Your answer should be the exact lines of the data below from the one containing "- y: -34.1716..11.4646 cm" through the one containing "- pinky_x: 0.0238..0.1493"; please include nothing else.

Content starts

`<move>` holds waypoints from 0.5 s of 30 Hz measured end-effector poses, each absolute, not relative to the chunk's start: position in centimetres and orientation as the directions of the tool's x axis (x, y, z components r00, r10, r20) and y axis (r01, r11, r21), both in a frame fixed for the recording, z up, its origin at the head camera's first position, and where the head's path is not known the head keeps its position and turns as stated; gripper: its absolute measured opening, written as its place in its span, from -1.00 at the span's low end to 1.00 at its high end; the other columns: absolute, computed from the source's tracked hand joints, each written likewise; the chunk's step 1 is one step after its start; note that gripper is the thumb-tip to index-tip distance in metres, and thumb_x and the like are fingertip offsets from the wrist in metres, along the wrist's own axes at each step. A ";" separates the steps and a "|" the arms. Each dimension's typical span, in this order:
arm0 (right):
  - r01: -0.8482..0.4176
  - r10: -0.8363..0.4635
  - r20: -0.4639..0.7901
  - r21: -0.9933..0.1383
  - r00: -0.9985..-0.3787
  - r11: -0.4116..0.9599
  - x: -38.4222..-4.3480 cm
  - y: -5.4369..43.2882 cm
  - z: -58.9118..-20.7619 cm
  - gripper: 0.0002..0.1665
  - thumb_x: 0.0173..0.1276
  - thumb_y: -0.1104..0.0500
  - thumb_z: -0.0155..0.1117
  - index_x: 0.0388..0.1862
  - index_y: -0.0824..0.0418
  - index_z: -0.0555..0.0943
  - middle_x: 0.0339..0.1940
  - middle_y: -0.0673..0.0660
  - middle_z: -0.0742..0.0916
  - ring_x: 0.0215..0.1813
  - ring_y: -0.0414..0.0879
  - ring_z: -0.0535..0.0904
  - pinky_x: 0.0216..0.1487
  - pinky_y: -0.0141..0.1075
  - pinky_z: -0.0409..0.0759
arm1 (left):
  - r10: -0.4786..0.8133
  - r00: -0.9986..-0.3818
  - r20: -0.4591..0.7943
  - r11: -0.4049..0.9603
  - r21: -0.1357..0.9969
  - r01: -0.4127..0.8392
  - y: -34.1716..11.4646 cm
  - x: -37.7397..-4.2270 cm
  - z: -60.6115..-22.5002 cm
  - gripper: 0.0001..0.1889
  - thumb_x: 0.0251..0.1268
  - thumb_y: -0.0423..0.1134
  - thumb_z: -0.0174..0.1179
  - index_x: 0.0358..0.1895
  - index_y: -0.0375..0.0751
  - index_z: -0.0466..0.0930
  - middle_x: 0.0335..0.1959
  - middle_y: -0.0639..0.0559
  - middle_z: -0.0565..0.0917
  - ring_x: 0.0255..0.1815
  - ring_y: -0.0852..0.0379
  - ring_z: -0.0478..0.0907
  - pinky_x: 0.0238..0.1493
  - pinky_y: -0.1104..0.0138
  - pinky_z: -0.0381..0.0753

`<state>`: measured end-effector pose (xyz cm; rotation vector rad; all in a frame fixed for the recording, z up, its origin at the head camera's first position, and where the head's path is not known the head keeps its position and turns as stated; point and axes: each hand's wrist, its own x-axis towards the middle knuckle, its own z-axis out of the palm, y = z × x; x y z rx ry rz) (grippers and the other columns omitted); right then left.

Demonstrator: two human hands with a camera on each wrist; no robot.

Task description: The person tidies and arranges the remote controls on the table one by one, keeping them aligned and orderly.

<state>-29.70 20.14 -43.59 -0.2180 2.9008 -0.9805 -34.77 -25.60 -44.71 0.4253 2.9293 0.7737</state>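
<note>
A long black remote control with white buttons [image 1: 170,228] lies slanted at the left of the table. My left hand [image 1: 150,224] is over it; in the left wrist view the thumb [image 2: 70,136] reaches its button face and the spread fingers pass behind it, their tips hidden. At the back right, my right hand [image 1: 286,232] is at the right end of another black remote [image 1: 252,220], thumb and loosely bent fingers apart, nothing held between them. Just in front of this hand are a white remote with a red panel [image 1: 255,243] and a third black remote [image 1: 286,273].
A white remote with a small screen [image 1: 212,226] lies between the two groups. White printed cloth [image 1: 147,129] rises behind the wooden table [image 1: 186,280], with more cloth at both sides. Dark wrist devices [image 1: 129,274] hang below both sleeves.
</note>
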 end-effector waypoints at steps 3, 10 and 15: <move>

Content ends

Solution to this task:
  - y: -34.1716..11.4646 cm
  - x: -37.7397..-4.2270 cm
  - z: -60.6115..-22.5002 cm
  - gripper: 0.0001..0.1889
  - thumb_x: 0.0251..0.1268
  - thumb_y: -0.0423..0.1134
  - thumb_z: -0.0174..0.1179
  - index_x: 0.0358..0.1895
  - index_y: -0.0375..0.0751
  - index_z: -0.0466..0.0930
  - middle_x: 0.0335..0.1959
  - middle_y: -0.0639..0.0559
  - middle_z: -0.0565..0.0917
  - ring_x: 0.0255..0.1815
  - ring_y: -0.0852..0.0379
  - ring_z: -0.0478..0.0907
  - pinky_x: 0.0238..0.1493

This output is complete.